5.5 Critical decisions I took
- I used rolling baselines instead of comparing everything to a stale launch-day reference
- I combined automated statistical alerts with human review for high-impact changes
- I updated evaluation datasets after confirmed drift so we did not keep testing only on yesterday's product behavior
5.6 Panel-style follow-up questions and strong answers
| Who asks | Follow-up question | Strong answer |
|---|---|---|
| SRE | How did you avoid noisy alerts? | I used sustained deviation rules, rolling baselines, and statistical thresholds instead of alerting on every isolated spike. |
| Data scientist | What did you do after drift was confirmed? | I refreshed the dataset, investigated the shifted traffic slices, and retrained or adjusted the relevant model component rather than only acknowledging the alert. |
| Hiring manager | Why is this a hypothesis testing problem and not just monitoring? | Because monitoring tells me what moved, but hypothesis testing helps me decide whether the movement is real enough to justify intervention. |
6. Cross-scenario decisions that matter in a senior interview
If a panel keeps drilling deeper, these are the decisions I would emphasize most clearly.
6.1 I separated safety questions from business questions
I did not use one generic decision rule for everything.
- safety releases focused on not making the system worse
- business experiments focused on proving real lift
That changed the metric choice, test design, and rollout criteria.
6.2 I always paired statistical significance with practical significance
I never treated p < 0.05 as the final answer. I also asked:
- is the effect large enough to matter?
- does it change user experience?
- does it change support cost?
- does it change revenue or margin?
6.3 I treated the chatbot as a system, not just an LLM
Most real regressions in a production chatbot come from the interaction of:
- routing
- retrieval
- prompts
- model behavior
- guardrails
- latency
- frontend behavior
That is why my evaluation logic always covered the full pipeline.
6.4 I used different tests for different metric types
- proportions for binary outcomes like escalation, conversion, and guardrail pass rate
- mean comparisons for AOV, latency, and cost
- distribution tests for drift and long-tail latency behavior
I chose the test based on the data, not the other way around.
6.5 I made rollout decisions automatable
Hypothesis testing was useful because it was connected to operational action:
- block the release
- promote to the next canary stage
- hold for more data
- rollback automatically
- trigger retraining or dataset refresh
That is what made it valuable in MLOps.
7. Best final answer if the panel asks "Where exactly did you use hypothesis testing?"
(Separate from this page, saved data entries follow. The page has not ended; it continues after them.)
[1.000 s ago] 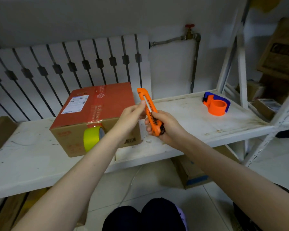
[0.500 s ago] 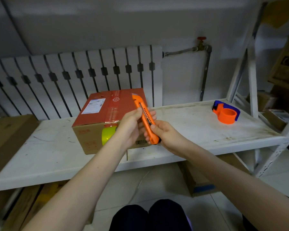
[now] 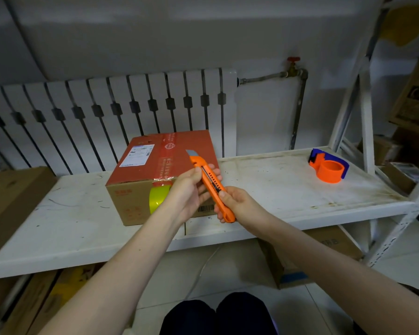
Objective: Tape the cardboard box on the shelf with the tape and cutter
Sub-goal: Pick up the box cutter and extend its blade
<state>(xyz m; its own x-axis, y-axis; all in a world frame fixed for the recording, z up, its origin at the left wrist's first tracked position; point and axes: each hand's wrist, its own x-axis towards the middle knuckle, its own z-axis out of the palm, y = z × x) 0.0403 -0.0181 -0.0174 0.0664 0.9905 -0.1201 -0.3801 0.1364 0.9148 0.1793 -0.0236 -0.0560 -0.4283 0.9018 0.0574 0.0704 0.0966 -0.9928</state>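
Observation:
A cardboard box (image 3: 140, 165) with a red top and a white label sits on the white shelf (image 3: 271, 187). A yellow tape roll (image 3: 156, 198) hangs at the box's front, joined to tape running over its top. Both hands hold an orange cutter (image 3: 209, 182) in front of the box, its short grey blade out at the upper end. My right hand (image 3: 237, 205) grips the cutter's lower handle. My left hand (image 3: 191, 187) pinches its upper part near the slider.
An orange and blue tape dispenser (image 3: 329, 169) stands at the shelf's right end. A flat brown carton (image 3: 7, 201) lies at the left. A radiator (image 3: 107, 117) runs behind the shelf. More cartons sit below the shelf and at the right.
The view shifted, so the box and hands sit further right and lower. The grey blade now sticks out of the cutter's top. Both hands keep their hold.

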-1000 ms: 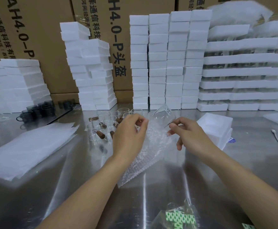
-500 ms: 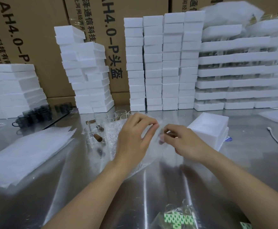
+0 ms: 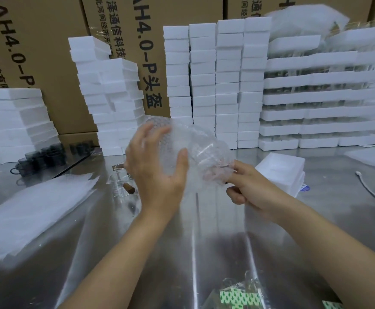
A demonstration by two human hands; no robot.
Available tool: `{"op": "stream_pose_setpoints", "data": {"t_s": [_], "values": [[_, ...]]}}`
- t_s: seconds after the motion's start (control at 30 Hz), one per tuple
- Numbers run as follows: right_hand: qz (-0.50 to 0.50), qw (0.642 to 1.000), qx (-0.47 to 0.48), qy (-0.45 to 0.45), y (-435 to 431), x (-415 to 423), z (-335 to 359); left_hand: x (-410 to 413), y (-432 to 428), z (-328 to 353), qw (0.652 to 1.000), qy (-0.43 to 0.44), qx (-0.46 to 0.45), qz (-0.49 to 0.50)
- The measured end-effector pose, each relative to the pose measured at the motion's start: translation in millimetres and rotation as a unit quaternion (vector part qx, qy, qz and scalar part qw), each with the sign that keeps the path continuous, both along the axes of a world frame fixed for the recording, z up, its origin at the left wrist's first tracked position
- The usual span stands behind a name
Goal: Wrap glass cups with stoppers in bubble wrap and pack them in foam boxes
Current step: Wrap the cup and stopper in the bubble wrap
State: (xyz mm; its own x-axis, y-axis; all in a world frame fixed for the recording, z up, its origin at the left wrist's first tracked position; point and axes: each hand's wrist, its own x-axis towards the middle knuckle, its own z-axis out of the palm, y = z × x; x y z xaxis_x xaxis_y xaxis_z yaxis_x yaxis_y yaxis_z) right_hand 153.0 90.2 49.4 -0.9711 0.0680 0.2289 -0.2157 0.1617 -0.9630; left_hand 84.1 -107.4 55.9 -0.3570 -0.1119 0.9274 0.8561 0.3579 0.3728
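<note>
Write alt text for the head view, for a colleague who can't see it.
Two bare hands hold a bubble wrap bundle above a metal table: the left hand grips its side, the right hand pinches its end. Bare glass cups with stoppers sit behind the left hand, a foam box lies at right, and stacked foam boxes line the back.

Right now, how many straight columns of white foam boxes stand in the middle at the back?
4, side by side: the leftmost column, the second column, the third column, the rightmost column. More may stand hidden behind them.
</note>
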Motion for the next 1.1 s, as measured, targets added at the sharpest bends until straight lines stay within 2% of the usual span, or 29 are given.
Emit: {"op": "stream_pose_setpoints", "data": {"t_s": [0.07, 0.1, 0.2, 0.27, 0.3, 0.47, 0.57, 0.67, 0.73, 0.77, 0.83, 0.93, 1.0, 1.1], "values": [[-0.009, 1.0, -0.028, -0.005, 2, -1, 2, -9, -11, 4, 0.992, -0.116, 0.032, -0.047], [-0.01, 0.999, -0.037, -0.007, 3, 0, 2, -12, -15, 5, 0.976, -0.184, 0.043, -0.106], [-0.007, 0.999, -0.035, 0.0, 4, 0, 0, -18, -21, 8, 0.877, -0.371, 0.091, -0.293], [-0.013, 1.0, -0.009, 0.006, 5, 0, -2, -23, -20, 6, 0.838, -0.422, 0.076, -0.338], [-0.019, 1.0, 0.008, 0.008, 5, 0, -3, -25, -19, 4, 0.834, -0.427, 0.061, -0.343], [-0.059, 0.99, 0.122, 0.028, 5, -5, -11, -27, -11, -7, 0.859, -0.382, 0.013, -0.339], [-0.081, 0.972, 0.216, 0.039, 5, -4, -12, -24, -10, -9, 0.862, -0.384, -0.011, -0.332], [-0.102, 0.915, 0.388, 0.04, 6, -3, -16, -21, -6, -14, 0.879, -0.356, -0.066, -0.312], [-0.101, 0.875, 0.473, 0.001, 6, -4, -17, -18, -3, -14, 0.885, -0.338, -0.095, -0.306], [-0.106, 0.881, 0.461, -0.01, 7, -5, -16, -17, -2, -14, 0.886, -0.335, -0.096, -0.305], [-0.112, 0.916, 0.385, -0.009, 7, -3, -11, -16, -4, -10, 0.884, -0.344, -0.07, -0.31], [-0.09, 0.974, 0.207, 0.01, 10, 0, -3, -18, -10, -2, 0.868, -0.364, -0.014, -0.338], [-0.072, 0.987, 0.144, 0.009, 10, 1, -2, -21, -15, 1, 0.862, -0.37, -0.001, -0.346], [-0.047, 0.993, 0.108, 0.013, 8, 2, -1, -25, -17, 1, 0.847, -0.383, -0.02, -0.369]]}}
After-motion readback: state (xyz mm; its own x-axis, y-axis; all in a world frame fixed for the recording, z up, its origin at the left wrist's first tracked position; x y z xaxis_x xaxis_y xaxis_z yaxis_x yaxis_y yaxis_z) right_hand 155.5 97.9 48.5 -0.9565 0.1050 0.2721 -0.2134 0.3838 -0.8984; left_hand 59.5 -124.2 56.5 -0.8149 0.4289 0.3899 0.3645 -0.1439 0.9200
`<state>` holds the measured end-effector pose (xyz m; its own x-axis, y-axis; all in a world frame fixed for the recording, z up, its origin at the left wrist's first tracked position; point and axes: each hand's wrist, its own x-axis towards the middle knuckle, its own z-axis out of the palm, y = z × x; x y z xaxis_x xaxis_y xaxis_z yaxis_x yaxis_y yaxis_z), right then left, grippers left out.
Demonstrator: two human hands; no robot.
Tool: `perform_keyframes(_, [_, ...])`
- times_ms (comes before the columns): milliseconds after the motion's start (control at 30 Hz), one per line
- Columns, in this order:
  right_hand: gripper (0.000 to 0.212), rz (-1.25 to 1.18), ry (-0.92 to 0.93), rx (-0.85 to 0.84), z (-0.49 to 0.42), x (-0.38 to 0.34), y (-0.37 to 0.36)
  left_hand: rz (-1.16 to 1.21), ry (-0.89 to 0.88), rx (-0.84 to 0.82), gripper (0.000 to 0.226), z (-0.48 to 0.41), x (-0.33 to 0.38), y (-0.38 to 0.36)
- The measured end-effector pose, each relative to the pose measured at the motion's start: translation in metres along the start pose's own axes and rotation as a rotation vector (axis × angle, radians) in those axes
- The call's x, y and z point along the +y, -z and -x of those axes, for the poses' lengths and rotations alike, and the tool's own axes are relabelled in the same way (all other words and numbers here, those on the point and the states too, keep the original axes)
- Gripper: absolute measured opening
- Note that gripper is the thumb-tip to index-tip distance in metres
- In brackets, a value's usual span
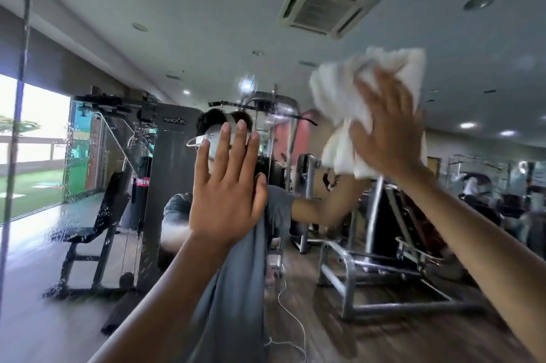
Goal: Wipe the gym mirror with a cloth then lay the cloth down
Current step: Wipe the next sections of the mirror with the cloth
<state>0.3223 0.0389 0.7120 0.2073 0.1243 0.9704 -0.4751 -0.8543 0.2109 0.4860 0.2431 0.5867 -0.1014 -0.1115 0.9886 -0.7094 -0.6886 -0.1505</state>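
The gym mirror [97,37] fills the whole view and reflects the room and the person. Water droplets streak its left part. My right hand [387,129] presses a crumpled white cloth [342,96] flat against the glass at the upper right, fingers spread over it. The cloth is blurred from motion. Lower and left of it, my left hand [227,185] lies flat on the mirror with straight fingers, holding nothing.
The reflection shows a black weight bench [97,224] and a cable machine [168,185] at left, a steel-framed machine [369,268] at right, a wooden floor and a white cable [288,312]. A mirror seam [17,96] runs down the far left.
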Motion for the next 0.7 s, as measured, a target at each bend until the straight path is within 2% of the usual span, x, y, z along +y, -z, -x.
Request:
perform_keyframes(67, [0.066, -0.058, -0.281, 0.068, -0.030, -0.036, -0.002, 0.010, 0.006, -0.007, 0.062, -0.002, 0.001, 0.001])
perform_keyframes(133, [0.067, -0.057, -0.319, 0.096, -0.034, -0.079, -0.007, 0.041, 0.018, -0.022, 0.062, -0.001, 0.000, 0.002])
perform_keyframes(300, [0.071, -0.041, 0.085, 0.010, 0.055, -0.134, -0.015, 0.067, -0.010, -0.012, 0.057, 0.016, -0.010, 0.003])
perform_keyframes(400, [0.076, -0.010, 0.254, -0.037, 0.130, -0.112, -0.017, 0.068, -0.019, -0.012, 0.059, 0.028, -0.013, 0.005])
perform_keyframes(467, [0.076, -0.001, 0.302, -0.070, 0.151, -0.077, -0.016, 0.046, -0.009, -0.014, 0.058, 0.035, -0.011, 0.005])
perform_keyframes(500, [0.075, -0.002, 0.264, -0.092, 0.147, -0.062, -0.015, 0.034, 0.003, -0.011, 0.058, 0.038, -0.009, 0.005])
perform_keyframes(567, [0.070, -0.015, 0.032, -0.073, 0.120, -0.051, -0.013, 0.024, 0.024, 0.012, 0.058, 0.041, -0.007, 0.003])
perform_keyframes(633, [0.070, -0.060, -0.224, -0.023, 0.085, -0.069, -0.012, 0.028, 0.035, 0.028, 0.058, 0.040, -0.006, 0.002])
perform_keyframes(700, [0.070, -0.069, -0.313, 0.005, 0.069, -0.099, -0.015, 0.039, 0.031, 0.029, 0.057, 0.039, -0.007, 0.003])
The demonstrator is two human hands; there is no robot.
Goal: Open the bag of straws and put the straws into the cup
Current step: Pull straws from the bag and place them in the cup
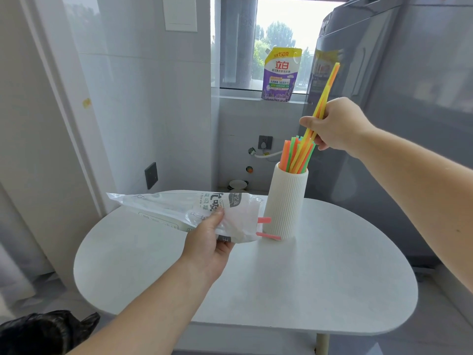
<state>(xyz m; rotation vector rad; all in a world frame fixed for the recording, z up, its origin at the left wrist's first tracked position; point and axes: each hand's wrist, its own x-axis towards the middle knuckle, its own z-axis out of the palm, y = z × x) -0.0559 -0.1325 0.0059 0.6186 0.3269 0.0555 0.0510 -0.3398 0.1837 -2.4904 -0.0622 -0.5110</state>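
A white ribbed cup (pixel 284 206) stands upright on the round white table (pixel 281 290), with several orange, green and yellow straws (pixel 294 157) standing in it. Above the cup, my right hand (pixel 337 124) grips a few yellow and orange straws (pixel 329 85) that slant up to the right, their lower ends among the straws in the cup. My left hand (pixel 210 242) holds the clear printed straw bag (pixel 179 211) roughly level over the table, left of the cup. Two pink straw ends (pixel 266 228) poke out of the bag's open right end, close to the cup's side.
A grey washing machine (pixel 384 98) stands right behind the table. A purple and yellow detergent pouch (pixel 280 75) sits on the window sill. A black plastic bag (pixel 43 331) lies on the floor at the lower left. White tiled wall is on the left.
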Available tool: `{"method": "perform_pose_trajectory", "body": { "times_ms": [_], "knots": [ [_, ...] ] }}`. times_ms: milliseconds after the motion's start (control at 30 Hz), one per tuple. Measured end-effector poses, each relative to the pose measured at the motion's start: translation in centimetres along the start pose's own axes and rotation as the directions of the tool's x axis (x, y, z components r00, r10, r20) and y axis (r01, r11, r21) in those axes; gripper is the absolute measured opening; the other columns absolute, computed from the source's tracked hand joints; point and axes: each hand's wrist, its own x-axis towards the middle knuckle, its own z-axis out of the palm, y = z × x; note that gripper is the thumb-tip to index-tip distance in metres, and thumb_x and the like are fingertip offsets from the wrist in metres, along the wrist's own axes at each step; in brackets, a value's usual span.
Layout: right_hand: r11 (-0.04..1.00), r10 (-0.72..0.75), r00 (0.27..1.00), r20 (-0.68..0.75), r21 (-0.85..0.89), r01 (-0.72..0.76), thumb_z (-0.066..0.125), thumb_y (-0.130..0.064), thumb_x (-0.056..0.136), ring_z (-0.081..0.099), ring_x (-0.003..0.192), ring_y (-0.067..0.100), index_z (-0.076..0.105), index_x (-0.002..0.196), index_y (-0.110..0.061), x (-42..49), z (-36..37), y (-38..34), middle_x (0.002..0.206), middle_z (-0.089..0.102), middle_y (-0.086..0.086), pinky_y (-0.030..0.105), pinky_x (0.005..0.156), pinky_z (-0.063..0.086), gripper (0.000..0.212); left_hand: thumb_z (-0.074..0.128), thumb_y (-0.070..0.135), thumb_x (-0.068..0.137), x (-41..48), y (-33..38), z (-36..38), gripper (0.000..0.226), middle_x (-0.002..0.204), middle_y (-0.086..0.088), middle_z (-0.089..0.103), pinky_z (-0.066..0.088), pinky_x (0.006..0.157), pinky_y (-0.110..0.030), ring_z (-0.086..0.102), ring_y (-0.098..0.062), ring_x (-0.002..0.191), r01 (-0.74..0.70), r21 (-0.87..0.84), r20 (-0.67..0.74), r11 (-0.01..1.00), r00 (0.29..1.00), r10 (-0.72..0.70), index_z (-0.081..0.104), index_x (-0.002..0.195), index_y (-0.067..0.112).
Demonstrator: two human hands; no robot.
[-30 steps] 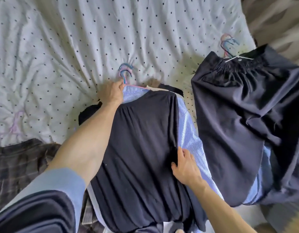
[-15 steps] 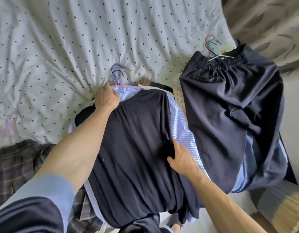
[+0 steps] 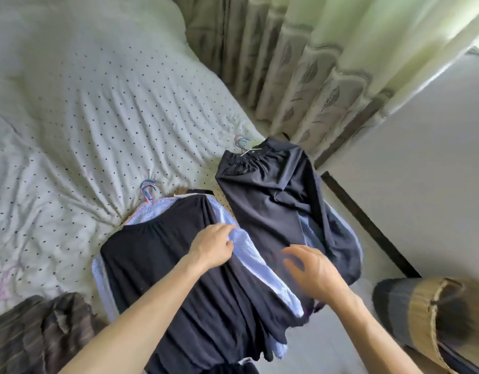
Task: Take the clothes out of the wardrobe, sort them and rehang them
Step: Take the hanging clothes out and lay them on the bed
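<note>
You are mid-sort on the bed (image 3: 98,117): the dark top (image 3: 157,260) lies over the striped shirt (image 3: 249,252) in the near middle. Your left hand (image 3: 214,247) rests on their edge, fingers bent; a pinch cannot be told. Your right hand (image 3: 311,268) hovers, fingers spread. Next probably calls for gripping one garment.

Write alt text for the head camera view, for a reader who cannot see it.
A person's left hand rests on a dark top layered over a blue striped shirt on a polka-dot bedspread; the right hand hovers open beside it. Another dark garment on a hanger lies to the right.
</note>
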Motion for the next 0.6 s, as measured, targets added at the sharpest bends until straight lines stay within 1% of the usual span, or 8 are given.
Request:
{"method": "perform_pose_trajectory", "body": {
  "times_ms": [67,133,233,300,400,500,533,600],
  "knots": [
    [1.000,0.021,0.989,-0.148,0.019,-0.018,0.052,-0.036,0.097,0.047,0.128,0.007,0.063,0.124,-0.035,-4.1,-2.3,2.1,0.131,0.057,-0.021,0.024,0.103,0.039,0.029,0.047,0.026,0.098,-0.8,4.9,-0.1,0.050,0.150,0.002,0.047,0.032,0.113,-0.033,0.041,-0.018,0.139,-0.130,0.067,-0.016,0.989,0.991,0.131,0.044,0.148,0.021],
    [0.999,0.043,0.954,-0.296,0.027,-0.036,0.055,-0.037,0.097,0.046,0.131,0.007,0.062,0.127,-0.037,-8.4,-4.1,4.7,0.135,0.056,-0.019,0.026,0.107,0.039,0.031,0.046,0.029,0.099,-1.5,9.9,-0.3,0.049,0.151,0.003,0.045,0.029,0.116,-0.033,0.039,-0.017,0.140,-0.240,0.115,-0.028,0.964,0.969,0.245,0.044,0.148,0.023],
    [0.996,0.083,0.863,-0.498,0.005,-0.092,0.061,-0.035,0.095,0.047,0.133,0.011,0.063,0.126,-0.036,-15.5,-6.3,9.1,0.136,0.058,-0.015,0.030,0.108,0.041,0.032,0.047,0.032,0.098,-2.6,17.5,-0.2,0.049,0.151,0.004,0.045,0.027,0.117,-0.035,0.037,-0.016,0.141,-0.396,0.222,-0.046,0.891,0.908,0.416,0.045,0.147,0.025],
    [0.983,0.153,0.790,-0.594,0.011,-0.181,0.062,-0.036,0.094,0.047,0.134,0.016,0.064,0.127,-0.033,-20.7,-7.5,12.1,0.137,0.058,-0.011,0.036,0.109,0.043,0.033,0.048,0.032,0.098,-3.6,22.8,0.3,0.049,0.151,0.003,0.046,0.026,0.119,-0.033,0.037,-0.015,0.142,-0.497,0.262,-0.031,0.827,0.852,0.522,0.047,0.146,0.025],
    [0.953,0.269,0.628,-0.730,0.108,-0.283,0.067,-0.029,0.091,0.050,0.131,0.019,0.069,0.123,-0.026,-29.0,-8.0,16.8,0.133,0.062,-0.005,0.043,0.107,0.046,0.032,0.050,0.031,0.097,-5.5,31.1,2.5,0.049,0.151,0.002,0.047,0.024,0.120,-0.030,0.037,-0.014,0.142,-0.639,0.284,0.034,0.715,0.752,0.659,0.048,0.145,0.024],
    [0.892,0.403,0.446,-0.799,0.233,-0.388,0.070,-0.024,0.090,0.050,0.130,0.017,0.071,0.121,-0.024,-37.7,-7.3,20.8,0.131,0.063,-0.006,0.033,0.111,0.039,0.031,0.050,0.034,0.097,-8.0,39.5,6.1,0.048,0.151,0.003,0.046,0.024,0.120,-0.030,0.037,-0.013,0.142,-0.755,0.303,0.118,0.581,0.635,0.764,0.048,0.145,0.029],
    [0.864,0.445,0.390,-0.806,0.272,-0.423,0.070,-0.024,0.090,0.050,0.131,0.016,0.071,0.121,-0.025,-40.6,-6.9,21.8,0.132,0.063,-0.007,0.032,0.111,0.038,0.031,0.051,0.034,0.097,-9.0,42.4,7.6,0.048,0.151,0.003,0.046,0.025,0.120,-0.031,0.038,-0.014,0.141,-0.788,0.294,0.148,0.541,0.596,0.789,0.048,0.144,0.030],
    [0.808,0.511,0.295,-0.807,0.335,-0.485,0.063,-0.028,0.094,0.049,0.132,0.015,0.070,0.122,-0.029,-45.8,-5.9,23.5,0.133,0.063,-0.008,0.035,0.111,0.040,0.029,0.053,0.035,0.095,-11.2,47.5,10.5,0.048,0.150,0.003,0.047,0.029,0.118,-0.031,0.042,-0.015,0.139,-0.847,0.275,0.191,0.455,0.512,0.838,0.049,0.143,0.032]
  ]
}}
I used hypothesis testing as the decision layer for the chatbot lifecycle.
- In canary rollout, I used it to decide whether a new model or prompt was safe enough to promote, with escalation rate as the primary safety metric.
- In A/B testing, I used it to prove whether the chatbot actually improved conversion and revenue-related outcomes.
- In shadow mode, I used it to compare candidate retrievers and prompts against production on the same live traffic before exposing users.
- In continuous monitoring, I used it to tell the difference between real drift and normal metric noise so we could retrain, refresh prompts, or roll back with evidence.
The senior-level part was not just knowing the formulas. It was choosing the right metric, the right test, the right rollout stage, and the right operational action for each kind of decision.